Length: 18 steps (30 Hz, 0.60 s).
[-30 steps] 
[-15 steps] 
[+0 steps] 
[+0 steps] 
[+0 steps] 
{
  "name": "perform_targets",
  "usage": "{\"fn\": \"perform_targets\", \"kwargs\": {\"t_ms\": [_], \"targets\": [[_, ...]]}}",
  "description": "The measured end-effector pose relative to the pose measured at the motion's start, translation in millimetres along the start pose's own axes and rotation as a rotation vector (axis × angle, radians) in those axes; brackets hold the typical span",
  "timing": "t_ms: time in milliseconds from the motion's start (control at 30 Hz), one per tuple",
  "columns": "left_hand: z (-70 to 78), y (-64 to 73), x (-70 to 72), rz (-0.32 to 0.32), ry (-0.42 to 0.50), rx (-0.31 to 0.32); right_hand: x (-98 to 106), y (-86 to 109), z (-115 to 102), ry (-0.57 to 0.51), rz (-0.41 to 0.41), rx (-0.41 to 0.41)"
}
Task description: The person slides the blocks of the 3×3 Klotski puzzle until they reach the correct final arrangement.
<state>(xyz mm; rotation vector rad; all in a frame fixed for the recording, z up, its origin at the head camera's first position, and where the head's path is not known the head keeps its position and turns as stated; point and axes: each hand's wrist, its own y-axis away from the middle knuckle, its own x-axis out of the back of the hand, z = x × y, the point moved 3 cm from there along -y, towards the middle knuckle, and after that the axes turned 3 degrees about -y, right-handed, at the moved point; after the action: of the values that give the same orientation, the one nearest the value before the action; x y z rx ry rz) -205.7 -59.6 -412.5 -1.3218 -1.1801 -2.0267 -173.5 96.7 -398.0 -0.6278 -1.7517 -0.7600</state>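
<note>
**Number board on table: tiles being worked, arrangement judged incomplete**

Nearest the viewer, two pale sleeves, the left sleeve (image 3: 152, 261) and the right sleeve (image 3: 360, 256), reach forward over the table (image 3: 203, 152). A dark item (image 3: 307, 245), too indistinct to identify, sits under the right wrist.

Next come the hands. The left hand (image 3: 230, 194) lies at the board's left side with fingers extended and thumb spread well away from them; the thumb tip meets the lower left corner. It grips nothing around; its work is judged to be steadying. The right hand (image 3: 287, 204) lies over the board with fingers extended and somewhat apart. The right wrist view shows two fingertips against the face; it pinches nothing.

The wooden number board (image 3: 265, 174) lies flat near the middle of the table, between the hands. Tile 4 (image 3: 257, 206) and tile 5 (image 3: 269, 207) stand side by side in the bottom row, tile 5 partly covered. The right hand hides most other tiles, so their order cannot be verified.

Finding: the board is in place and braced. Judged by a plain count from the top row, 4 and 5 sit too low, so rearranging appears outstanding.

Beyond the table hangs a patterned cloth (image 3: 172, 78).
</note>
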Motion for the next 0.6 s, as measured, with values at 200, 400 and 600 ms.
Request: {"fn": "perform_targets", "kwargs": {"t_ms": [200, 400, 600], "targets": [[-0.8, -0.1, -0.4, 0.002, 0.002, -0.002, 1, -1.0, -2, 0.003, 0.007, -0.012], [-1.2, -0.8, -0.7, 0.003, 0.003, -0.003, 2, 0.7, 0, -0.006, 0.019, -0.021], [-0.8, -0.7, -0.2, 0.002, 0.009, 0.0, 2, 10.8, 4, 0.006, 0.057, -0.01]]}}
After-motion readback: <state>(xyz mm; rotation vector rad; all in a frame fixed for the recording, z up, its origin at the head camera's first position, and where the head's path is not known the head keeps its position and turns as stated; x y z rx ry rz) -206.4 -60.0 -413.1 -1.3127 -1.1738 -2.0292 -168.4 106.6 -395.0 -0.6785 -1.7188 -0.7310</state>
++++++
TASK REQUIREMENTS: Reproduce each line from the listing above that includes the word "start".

TASK RESULT:
  "description": "The measured end-effector pose relative to the pose measured at the motion's start, translation in millimetres along the start pose's own axes and rotation as a rotation vector (axis × angle, radians) in those axes; brackets hold the typical span",
  "timing": "t_ms: time in milliseconds from the motion's start (control at 30 Hz), one per tuple",

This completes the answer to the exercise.